Bottles of 50 (NDC 71209-097-02)
Bottles of 100 (NDC 71209-097-05)
Bottles of 500 (NDC 71209-097-10)
Ofloxacin tablets USP, 300 mg are available as white to off white, oval, biconvex, film coated tablets, imprinted with “C212” in blue ink on one side and plain on the other side.. They are available in bottles of 50, 100 and 500 tablets.
Bottles of 50 (NDC 71209-098-02)
Bottles of 100 (NDC 71209-098-05)
Bottles of 500 (NDC 71209-098-10)
Ofloxacin tablets USP, 400 mg are available as yellow to dark yellow, oval, biconvex, film coated tablets, imprinted with ‘C211’ in blue ink on one side and plain on other side. They are available in bottles of 50, 100 and 500 tablets.

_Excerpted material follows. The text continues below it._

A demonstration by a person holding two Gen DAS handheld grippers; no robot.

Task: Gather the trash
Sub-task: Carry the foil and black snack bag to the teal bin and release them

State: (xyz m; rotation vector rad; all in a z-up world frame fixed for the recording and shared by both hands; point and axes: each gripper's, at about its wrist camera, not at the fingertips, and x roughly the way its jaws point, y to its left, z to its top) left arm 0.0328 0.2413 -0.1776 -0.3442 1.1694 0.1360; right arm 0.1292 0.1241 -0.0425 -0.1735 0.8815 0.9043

Bottles of 50 (NDC 71209-099-02)
Bottles of 100 (NDC 71209-099-05)
Bottles of 500 (NDC 71209-099-10)
Store at 20° to 25°C (68° to 77°F) [See USP Controlled Room Temperature]. Dispense in a tight, light-resistant container as defined in the USP, with a child-resistant closure (as required) KEEP THIS AND ALL MEDICATIONS OUT OF THE REACH OF CHILDREN.